What drove Capital One, and many businesses launching a similar program, to explore this line of data modeling is data discoverability or search. As data sets increase in size, accessing domain knowledge gets more complex. Traditional data models become an impediment, and that’s when businesses turn to ontologies.
JPMorgan Chase is at an earlier stage in the journey. Its data architecture and governance teams are working to transition from financial industry standard to custom-built ontologies. Most of the team’s work is focused on organization, classification, and standardization.
ADP is developing an ontology to support its new, customer-facing virtual assistant. The company’s vast customer engagement and interaction data is being structured to train a virtual assistant. They aren’t just building to train LLMs.
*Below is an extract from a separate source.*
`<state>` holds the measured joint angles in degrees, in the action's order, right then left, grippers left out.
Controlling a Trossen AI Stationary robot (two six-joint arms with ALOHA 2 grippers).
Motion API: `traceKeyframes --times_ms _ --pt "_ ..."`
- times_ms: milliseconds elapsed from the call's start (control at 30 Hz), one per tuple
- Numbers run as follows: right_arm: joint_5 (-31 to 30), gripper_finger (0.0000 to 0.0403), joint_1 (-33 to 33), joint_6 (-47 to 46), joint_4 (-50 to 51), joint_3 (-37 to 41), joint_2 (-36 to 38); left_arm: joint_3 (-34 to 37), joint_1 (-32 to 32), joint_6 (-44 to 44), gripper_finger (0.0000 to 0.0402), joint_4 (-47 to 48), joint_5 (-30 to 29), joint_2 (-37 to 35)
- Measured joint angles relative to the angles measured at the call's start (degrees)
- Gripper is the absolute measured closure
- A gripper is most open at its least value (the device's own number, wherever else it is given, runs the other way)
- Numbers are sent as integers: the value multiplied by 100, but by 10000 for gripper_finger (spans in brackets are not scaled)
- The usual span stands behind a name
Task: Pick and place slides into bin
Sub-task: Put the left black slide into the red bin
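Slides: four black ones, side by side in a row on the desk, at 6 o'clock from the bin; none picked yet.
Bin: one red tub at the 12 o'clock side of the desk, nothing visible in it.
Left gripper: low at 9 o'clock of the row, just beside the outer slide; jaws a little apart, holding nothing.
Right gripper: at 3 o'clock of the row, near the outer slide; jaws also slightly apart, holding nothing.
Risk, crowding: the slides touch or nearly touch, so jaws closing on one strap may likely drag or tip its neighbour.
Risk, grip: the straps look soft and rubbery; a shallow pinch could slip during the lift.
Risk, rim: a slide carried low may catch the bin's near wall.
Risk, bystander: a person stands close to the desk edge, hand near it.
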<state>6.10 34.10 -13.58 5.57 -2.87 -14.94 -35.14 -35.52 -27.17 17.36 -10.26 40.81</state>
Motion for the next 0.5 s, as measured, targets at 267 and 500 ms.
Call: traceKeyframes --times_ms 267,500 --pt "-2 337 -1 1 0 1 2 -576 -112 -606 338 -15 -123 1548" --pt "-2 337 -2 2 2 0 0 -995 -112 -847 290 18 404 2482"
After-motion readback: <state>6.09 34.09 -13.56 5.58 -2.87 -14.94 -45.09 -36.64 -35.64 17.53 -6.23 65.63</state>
ADP’s Ontologists are using LLMs to help develop knowledge structures, one of the areas I will cover in depth.
Etsy uses ontologies to model knowledge about its inventory, buyers, shops, listings, collections, and more. One of Etsy’s primary goals is personalizing the shopping experience. Its business spans a complex marketplace. That drives the move from traditional to more advanced data models and knowledge management strategies. The same pattern repeats in every example—complexity and scale force businesses to embrace ontologies.
Bloomberg leverages ontologies for content management. It’s no coincidence they were an early entrant into the LLM space deploying a financial Generative AI model and virtual assistant.
Lennar is implementing an enterprise data fabric, and developing ontologies is part of that initiative. They are also in the early stages of ontology engineering. The goal is to connect data from multiple sources, many of which are siloed. Lennar is worth mentioning because they are jumping on a growing data 360 or analytics 360 trend. The goal is for any user to have access to the data they need when they need it, no matter where the data lives. Uniting data from multiple systems and sources drives a lot of interest in ontology engineering and modeling.
How Ontologies Are Built Today – Core Concepts
The top-level concepts are controlled vocabularies, taxonomies, and the ontology itself. Each one plays a part in managing enterprise data. These terms are often mashed together, and people use them interchangeably. Some differences are worth understanding.
The simplest concept is a controlled vocabulary. It’s the first component of an ontology that must be defined.